>>>
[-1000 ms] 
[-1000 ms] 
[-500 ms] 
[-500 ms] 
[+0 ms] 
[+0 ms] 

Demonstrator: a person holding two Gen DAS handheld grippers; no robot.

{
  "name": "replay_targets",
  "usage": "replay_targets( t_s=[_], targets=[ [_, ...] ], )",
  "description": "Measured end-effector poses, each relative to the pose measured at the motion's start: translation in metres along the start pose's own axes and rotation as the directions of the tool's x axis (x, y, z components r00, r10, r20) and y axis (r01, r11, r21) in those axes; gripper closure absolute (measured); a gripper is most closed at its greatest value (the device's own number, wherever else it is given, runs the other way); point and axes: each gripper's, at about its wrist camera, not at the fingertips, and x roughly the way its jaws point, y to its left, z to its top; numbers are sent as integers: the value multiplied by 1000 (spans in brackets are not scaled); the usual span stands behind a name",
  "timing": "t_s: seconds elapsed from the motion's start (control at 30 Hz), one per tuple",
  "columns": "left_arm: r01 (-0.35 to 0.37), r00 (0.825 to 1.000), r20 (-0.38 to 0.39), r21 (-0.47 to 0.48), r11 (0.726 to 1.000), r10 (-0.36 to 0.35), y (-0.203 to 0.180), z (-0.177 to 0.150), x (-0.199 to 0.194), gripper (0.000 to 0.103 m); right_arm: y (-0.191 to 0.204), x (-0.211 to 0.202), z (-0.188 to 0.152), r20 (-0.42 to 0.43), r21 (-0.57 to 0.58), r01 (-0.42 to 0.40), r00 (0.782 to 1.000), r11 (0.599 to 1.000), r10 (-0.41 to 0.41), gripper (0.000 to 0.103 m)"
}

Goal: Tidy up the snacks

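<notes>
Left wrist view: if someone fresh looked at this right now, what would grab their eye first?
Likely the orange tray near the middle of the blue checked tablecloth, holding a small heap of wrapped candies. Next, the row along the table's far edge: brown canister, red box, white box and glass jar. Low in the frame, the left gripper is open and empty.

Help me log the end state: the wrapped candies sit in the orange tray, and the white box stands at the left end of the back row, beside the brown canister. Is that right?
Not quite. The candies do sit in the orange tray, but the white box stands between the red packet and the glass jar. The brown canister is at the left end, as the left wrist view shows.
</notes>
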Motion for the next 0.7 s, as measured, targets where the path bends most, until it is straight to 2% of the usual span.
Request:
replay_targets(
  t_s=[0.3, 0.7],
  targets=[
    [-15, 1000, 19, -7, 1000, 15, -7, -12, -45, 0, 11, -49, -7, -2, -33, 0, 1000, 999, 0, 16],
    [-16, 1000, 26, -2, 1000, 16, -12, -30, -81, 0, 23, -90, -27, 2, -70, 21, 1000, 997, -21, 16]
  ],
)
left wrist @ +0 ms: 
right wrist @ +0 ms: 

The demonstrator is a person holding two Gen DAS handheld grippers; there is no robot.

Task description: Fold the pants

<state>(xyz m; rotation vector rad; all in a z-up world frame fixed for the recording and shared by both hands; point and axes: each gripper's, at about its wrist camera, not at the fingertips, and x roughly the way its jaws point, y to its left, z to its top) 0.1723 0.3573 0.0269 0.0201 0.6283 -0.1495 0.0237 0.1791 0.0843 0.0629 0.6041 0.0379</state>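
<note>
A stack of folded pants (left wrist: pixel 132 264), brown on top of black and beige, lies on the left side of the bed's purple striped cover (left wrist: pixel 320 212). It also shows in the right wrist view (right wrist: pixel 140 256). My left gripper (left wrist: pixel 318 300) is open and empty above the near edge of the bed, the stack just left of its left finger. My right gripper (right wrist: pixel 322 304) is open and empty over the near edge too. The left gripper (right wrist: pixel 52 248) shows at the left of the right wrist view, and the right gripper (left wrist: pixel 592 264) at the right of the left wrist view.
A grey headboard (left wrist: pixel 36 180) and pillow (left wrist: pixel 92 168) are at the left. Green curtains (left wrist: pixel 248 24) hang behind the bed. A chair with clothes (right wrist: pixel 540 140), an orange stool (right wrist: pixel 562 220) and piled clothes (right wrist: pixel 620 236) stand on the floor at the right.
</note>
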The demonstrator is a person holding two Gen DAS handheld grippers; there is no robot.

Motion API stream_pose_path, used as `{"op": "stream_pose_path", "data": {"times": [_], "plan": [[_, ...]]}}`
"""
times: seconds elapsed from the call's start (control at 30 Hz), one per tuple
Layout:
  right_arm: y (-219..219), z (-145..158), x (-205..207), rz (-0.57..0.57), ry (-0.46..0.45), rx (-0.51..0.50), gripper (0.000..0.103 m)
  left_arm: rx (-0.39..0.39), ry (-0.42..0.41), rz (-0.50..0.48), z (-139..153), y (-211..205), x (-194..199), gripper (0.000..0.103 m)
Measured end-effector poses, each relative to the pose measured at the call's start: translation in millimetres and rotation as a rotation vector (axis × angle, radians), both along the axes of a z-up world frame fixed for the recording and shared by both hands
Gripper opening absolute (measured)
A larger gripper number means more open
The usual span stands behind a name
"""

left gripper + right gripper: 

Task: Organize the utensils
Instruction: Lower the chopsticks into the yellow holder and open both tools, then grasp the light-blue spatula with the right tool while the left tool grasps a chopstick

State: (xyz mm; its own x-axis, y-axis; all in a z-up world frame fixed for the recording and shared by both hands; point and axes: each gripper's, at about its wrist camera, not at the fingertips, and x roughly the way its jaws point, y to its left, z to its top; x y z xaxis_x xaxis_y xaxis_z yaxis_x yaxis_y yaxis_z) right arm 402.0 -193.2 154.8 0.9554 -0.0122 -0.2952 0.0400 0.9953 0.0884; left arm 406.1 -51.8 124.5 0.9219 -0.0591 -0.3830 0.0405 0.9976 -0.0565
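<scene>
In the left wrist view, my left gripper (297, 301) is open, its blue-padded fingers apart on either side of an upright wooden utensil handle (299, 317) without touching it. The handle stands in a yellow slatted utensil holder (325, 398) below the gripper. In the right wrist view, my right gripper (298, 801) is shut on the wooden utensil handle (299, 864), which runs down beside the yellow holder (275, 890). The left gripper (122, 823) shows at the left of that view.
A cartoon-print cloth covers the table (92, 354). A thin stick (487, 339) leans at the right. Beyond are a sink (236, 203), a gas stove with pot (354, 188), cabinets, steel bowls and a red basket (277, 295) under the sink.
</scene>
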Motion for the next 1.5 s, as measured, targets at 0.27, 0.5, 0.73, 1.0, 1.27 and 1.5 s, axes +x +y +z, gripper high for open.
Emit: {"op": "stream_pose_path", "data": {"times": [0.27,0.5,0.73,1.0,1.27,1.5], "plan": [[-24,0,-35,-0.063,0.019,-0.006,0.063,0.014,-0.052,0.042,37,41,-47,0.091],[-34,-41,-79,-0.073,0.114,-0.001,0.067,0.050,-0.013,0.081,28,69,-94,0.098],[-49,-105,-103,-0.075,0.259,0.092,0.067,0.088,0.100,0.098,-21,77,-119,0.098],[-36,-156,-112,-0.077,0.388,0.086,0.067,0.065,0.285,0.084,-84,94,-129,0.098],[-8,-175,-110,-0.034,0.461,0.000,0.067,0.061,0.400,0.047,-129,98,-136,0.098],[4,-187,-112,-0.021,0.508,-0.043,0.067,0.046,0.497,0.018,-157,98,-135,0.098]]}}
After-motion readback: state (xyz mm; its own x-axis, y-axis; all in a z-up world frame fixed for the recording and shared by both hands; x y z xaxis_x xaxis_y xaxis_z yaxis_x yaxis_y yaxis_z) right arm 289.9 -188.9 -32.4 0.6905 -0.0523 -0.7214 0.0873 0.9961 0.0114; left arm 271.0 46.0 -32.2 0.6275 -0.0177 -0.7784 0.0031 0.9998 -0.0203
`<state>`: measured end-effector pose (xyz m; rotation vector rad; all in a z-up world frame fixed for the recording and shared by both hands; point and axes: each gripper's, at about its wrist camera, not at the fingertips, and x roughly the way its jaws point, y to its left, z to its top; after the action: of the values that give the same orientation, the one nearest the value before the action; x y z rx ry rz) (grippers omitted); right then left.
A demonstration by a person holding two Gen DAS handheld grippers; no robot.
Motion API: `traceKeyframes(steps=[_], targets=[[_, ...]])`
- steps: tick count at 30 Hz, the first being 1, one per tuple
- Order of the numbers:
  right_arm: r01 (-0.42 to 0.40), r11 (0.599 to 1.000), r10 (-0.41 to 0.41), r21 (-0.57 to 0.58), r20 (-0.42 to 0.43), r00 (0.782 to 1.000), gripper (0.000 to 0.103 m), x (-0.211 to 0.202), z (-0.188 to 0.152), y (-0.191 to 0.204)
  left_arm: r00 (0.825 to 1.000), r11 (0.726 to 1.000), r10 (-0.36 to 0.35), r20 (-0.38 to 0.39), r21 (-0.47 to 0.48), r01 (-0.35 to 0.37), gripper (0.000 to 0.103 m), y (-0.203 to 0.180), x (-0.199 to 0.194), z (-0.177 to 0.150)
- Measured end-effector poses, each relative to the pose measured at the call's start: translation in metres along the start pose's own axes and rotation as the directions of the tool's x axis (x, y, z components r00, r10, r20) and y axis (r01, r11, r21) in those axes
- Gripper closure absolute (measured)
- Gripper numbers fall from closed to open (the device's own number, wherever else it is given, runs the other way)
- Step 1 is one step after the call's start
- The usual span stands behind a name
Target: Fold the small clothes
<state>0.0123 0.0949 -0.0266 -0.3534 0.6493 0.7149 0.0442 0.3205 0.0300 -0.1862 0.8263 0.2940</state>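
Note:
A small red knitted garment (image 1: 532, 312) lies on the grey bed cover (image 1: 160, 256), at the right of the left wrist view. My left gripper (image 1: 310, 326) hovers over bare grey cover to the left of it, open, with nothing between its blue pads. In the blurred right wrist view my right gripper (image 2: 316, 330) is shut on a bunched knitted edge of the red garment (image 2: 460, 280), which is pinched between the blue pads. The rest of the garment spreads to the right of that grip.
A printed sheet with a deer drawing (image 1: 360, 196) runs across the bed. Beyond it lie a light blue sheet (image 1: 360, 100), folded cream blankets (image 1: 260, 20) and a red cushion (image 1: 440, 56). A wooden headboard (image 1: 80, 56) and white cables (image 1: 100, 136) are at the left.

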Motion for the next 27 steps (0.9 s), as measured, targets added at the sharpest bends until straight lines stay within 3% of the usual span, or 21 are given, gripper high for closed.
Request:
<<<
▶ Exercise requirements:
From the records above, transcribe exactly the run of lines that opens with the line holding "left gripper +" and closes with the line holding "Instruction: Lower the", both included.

▶ Answer to the exercise:
left gripper + right gripper: 

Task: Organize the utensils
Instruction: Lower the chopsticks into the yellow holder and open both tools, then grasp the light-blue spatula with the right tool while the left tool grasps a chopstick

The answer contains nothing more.